Update: LinkedIn just pushed a 5.0.3 update to their iOS app that sports “miscellaneous bug fixes” and “improvements in calendar”, presumable altering how the calendar sync feature collects your data.

As for the password breach, you’re advised to change your LinkedIn password right now. Log in to the LinkedIn interface on the web, mouse over your name in the upper right hand corner and choose Settings from the drop-down menu. From there, hit the Change Password link from the right hand column.

Don’t downplay the password breach.

Security expert Graham Cluley advised everyone in an interview with BBC to change their LinkedIn password, noting that “if you use the same password on other accounts, change it there too” so do act now rather than take his advice lightly.

Responding to the password leak, LinkedIn wrote on Twitter that it is “looking into reports”. Another tweet has it that their team was “unable to confirm that any security breach has occurred”.

Nice job, LinkedIn!

Now, onto the meeting notes sharing woes, reported by The New York Times earlier this morning.

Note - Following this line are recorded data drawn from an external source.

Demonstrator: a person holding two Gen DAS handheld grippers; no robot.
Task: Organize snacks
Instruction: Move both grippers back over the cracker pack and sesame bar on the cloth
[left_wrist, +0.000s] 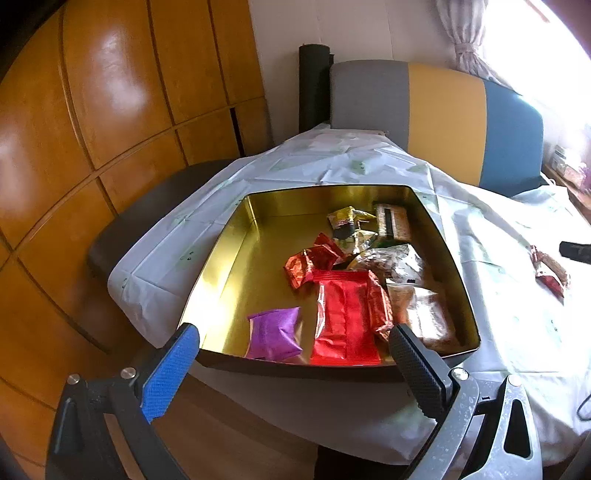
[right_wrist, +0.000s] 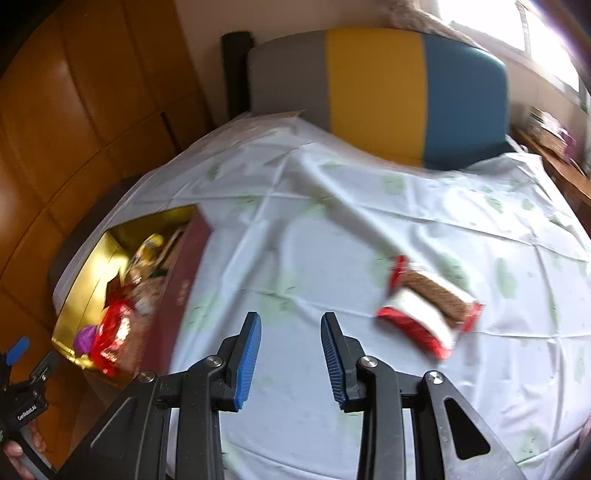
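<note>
On the tablecloth (right_wrist: 295, 240), a red snack pack (right_wrist: 428, 314) lies beside the tin (left_wrist: 443, 236).

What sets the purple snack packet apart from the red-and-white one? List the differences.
The purple packet lies inside the gold tin; the red-and-white packet lies out on the tablecloth. The purple packet is one solid colour; the red-and-white packet shows a brown snack. The purple packet lies before the left tool, the red-and-white packet ahead-right of the right tool. Neither is gripped.

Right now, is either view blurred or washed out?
Left wrist view: sharp, but the window is blown out and glare streaks the wardrobe. Right wrist view: motion-smeared, worst on the snack packet and the tin; its own claw stays crisp.
</note>
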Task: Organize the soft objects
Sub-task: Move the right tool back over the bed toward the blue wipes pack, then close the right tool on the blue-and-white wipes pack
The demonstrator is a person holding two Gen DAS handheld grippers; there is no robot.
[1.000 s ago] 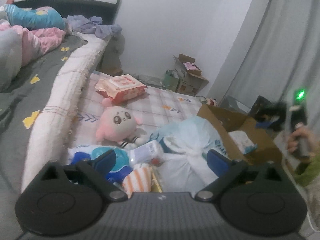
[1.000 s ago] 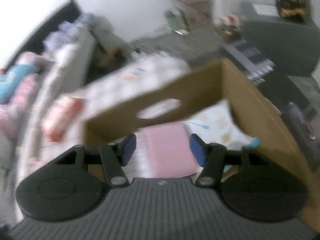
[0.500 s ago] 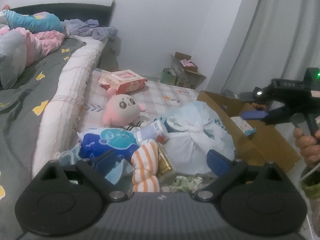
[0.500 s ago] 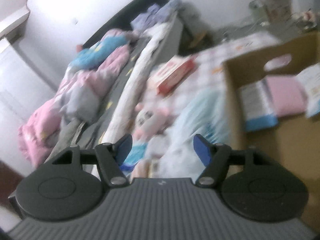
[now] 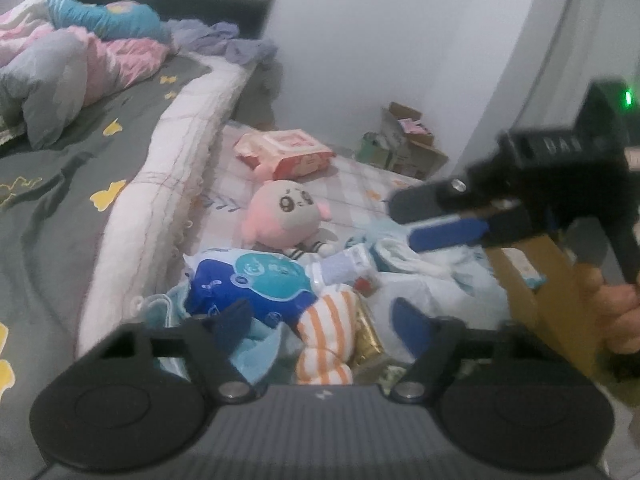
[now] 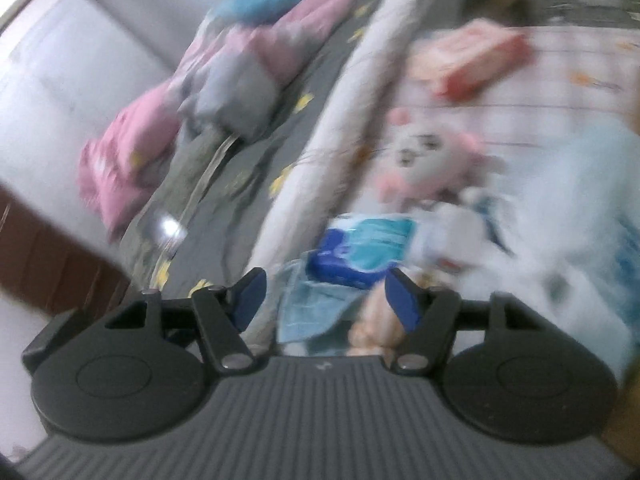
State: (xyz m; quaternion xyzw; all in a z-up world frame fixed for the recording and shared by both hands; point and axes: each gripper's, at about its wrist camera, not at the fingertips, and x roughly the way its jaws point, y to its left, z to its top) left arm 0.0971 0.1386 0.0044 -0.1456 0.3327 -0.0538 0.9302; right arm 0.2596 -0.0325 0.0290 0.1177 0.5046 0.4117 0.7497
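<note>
A pile of soft things lies on a checked mat beside the bed. In the left wrist view I see a pink plush doll (image 5: 286, 210), a blue pack (image 5: 256, 286), an orange-striped cloth (image 5: 330, 336), a light blue towel (image 5: 256, 350) and a white plastic bag (image 5: 432, 280). My left gripper (image 5: 322, 320) is open and empty just above the pile. My right gripper (image 5: 436, 216) comes in from the right, open and empty, over the bag. In the blurred right wrist view the right gripper (image 6: 326, 300) hangs above the blue pack (image 6: 360, 252) and the towel (image 6: 308, 312); the doll (image 6: 428, 160) lies beyond.
A cardboard box (image 5: 548, 280) stands at the right of the pile. A red wipes pack (image 5: 286, 152) lies farther back on the mat. The bed (image 5: 80, 168) with bedding runs along the left. Small boxes (image 5: 404, 140) sit by the far wall.
My right gripper has swung from over the cardboard box leftward over the pile. My left gripper has pulled back slightly, showing more of the pile.
</note>
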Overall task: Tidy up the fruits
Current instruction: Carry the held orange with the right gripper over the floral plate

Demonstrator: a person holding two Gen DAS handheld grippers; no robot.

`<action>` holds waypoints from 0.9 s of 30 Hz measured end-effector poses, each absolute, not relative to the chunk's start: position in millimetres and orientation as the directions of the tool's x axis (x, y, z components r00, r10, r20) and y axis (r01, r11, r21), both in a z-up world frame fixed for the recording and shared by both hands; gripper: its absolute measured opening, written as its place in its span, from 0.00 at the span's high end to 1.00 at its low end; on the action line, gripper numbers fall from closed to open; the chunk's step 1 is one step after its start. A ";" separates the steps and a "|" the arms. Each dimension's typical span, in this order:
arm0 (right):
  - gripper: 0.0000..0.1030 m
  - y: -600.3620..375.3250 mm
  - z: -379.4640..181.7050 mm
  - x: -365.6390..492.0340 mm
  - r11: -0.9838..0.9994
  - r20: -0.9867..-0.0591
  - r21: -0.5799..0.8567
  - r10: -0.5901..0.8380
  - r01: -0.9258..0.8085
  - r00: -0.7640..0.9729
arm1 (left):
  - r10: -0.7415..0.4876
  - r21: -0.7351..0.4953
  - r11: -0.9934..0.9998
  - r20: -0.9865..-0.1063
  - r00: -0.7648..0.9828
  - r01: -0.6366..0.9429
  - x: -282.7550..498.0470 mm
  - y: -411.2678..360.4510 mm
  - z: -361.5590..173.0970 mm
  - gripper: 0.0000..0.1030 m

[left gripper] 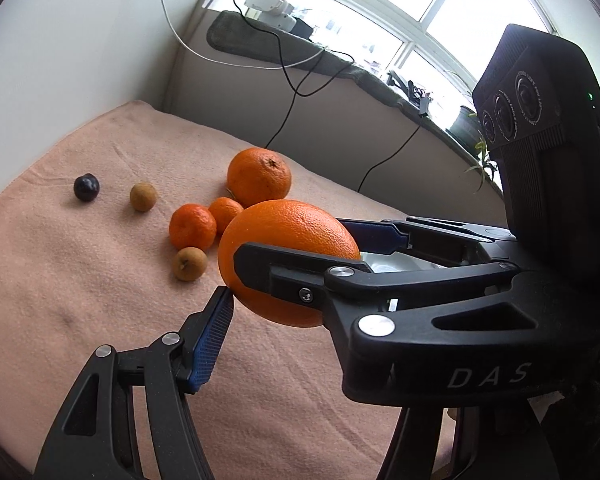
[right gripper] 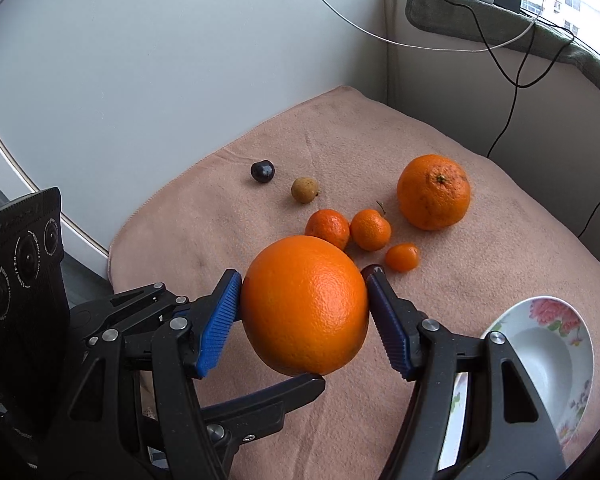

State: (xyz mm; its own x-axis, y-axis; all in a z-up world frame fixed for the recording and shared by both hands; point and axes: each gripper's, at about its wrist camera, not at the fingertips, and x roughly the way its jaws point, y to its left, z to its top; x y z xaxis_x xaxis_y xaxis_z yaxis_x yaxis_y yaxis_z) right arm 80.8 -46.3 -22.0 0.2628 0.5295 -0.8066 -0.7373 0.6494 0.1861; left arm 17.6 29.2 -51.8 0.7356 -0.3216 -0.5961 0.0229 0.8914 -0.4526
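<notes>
Firm, round orange [right gripper: 305,306] is hanging above the near blanket [right gripper: 220,216], the right gripper [right gripper: 304,312] pinching its widest part while the left gripper [left gripper: 296,272] seemingly clasps it crosswise, likely heavy and slippery.

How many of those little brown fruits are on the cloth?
2. One brown fruit lies right of the dark fruit; a second brown fruit lies just in front of the mandarin. More could hide behind the held orange.
</notes>
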 end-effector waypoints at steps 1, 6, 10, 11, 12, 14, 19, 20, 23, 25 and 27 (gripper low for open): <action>0.34 -51.8 -21.3 79.7 0.657 -0.805 0.187 0.529 -0.731 0.270 | -0.331 -0.454 0.890 -0.595 0.733 0.034 17.5 25.0 -51.2 0.38; 0.34 -80.9 -18.8 73.7 0.696 -0.797 0.194 0.523 -0.692 0.303 | -0.371 -0.452 0.888 -0.593 0.715 0.086 16.5 2.3 -48.5 0.38; 0.34 -103.0 -18.8 70.5 0.724 -0.790 0.206 0.519 -0.658 0.325 | -0.403 -0.452 0.883 -0.594 0.696 0.125 17.9 -13.4 -48.2 0.38; 0.34 -109.0 -18.5 70.2 0.731 -0.789 0.209 0.519 -0.650 0.330 | -0.410 -0.450 0.883 -0.595 0.692 0.136 19.0 -17.7 -47.8 0.38; 0.34 -115.1 -17.9 68.5 0.737 -0.787 0.212 0.518 -0.642 0.335 | -0.417 -0.449 0.882 -0.596 0.687 0.146 20.5 -21.4 -47.5 0.38; 0.34 -126.4 -17.7 67.1 0.750 -0.783 0.222 0.518 -0.624 0.344 | -0.431 -0.448 0.879 -0.596 0.678 0.165 20.4 -29.0 -46.9 0.38; 0.34 -152.0 -19.6 65.8 0.779 -0.776 0.244 0.514 -0.577 0.366 | -0.460 -0.438 0.873 -0.602 0.653 0.212 25.1 -51.0 -46.2 0.38; 0.34 -156.6 -19.9 65.4 0.786 -0.775 0.246 0.511 -0.568 0.371 | -0.466 -0.437 0.872 -0.603 0.648 0.220 25.5 -54.4 -46.8 0.38; 0.34 -170.0 -22.5 64.8 0.800 -0.772 0.259 0.508 -0.541 0.382 | -0.480 -0.432 0.869 -0.610 0.631 0.243 28.4 -65.3 -47.5 0.38; 0.34 -178.5 -24.8 64.7 0.808 -0.771 0.269 0.507 -0.525 0.385 | -0.486 -0.427 0.867 -0.616 0.620 0.256 30.1 -71.6 -48.9 0.38; 0.34 -185.4 -27.5 65.2 0.814 -0.770 0.280 0.507 -0.508 0.388 | -0.492 -0.424 0.866 -0.621 0.611 0.266 31.8 -76.8 -50.2 0.38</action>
State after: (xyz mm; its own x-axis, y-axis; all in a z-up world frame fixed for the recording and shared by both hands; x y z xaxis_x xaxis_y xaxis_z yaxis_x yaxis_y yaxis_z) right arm 65.2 -185.4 -27.5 0.3880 0.5068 -0.7698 -0.5083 0.8144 0.2800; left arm 31.8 -76.8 -50.2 0.6106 -0.4916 -0.6209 0.2662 0.8658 -0.4236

The company took to its official blog to respond to this issue:

You may have seen a few press stories highlighting concerns about how your data is used in the opt-in calendar feature of our mobile phone apps. We deeply care about our members trust so I want to provide clarity around what we do, don’t do, and outline ways we are going to make a great feature even better.

A douchebag explanation like this brings to memory LinkedIn’s infamous past practice of spamming your contacts via email to join the service.

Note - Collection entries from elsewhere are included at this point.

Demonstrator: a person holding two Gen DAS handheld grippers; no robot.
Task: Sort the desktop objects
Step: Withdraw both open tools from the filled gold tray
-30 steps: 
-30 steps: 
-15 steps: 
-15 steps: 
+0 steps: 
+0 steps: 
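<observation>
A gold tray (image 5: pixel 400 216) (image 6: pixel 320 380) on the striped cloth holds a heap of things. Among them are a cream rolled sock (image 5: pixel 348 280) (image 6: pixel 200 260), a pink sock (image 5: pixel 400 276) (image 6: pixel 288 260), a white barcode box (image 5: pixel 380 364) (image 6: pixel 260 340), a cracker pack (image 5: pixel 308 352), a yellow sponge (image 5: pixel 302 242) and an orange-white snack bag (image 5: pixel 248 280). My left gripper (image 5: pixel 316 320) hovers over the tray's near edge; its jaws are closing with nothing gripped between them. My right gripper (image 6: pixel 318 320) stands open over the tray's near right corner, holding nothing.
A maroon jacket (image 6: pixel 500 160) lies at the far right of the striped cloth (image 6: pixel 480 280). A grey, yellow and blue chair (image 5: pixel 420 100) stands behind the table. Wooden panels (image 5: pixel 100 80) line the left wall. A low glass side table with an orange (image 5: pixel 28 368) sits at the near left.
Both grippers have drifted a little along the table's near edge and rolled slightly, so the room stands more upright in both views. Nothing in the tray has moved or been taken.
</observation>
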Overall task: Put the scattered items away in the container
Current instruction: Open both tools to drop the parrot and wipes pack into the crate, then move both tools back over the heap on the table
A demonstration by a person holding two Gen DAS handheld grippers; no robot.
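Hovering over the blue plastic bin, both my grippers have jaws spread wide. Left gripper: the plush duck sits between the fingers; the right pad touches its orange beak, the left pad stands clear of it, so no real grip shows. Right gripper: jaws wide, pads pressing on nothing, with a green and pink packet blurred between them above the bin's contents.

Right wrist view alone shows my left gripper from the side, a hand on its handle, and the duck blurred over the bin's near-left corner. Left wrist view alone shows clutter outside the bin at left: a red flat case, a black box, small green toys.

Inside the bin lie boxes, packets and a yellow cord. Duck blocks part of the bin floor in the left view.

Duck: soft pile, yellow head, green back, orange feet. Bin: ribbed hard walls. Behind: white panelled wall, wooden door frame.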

If anything, this will teach them to double down on its users’ privacy.

The company even confessed in the blog post that “in an effort to make that algorithm for matching people with profiles increasingly smarter we pull the complete calendar event, including email addresses of people you are meeting with, meeting subject, location and meeting notes”.

That’s a hell of a lot of private data shared with LinkedIn. It would have been much better if the app told users in advance about the types of data being shared with LinkedIn rather than just mention the generic term “calendar”.

As it is now, no wonder a bunch of people have been mislead into thinking only calendar entries are being shared and nothing esle.

I don’t know about you, but the fact that meeting participants’ email addresses are being shared should have been communicated better in the first place.

It is important to note that this calendar-related issue does not affect every user of LinkedIn’s iOS app. Instead, you would have had to opt-in to calendar sharing to have your meeting notes uploaded to LinkedIn’s servers without your explicit consent.

Apple on its part certainly needs to do a better job of creating better mechanisms to force third-party apps to seek a user’s explicit permission before accessing any data on your device.

We’ll have to tap through a few more dialog boxes, but the repercussions of having your device data uploaded to a shady server without you even knowing it are potentially much worse.

Agreed?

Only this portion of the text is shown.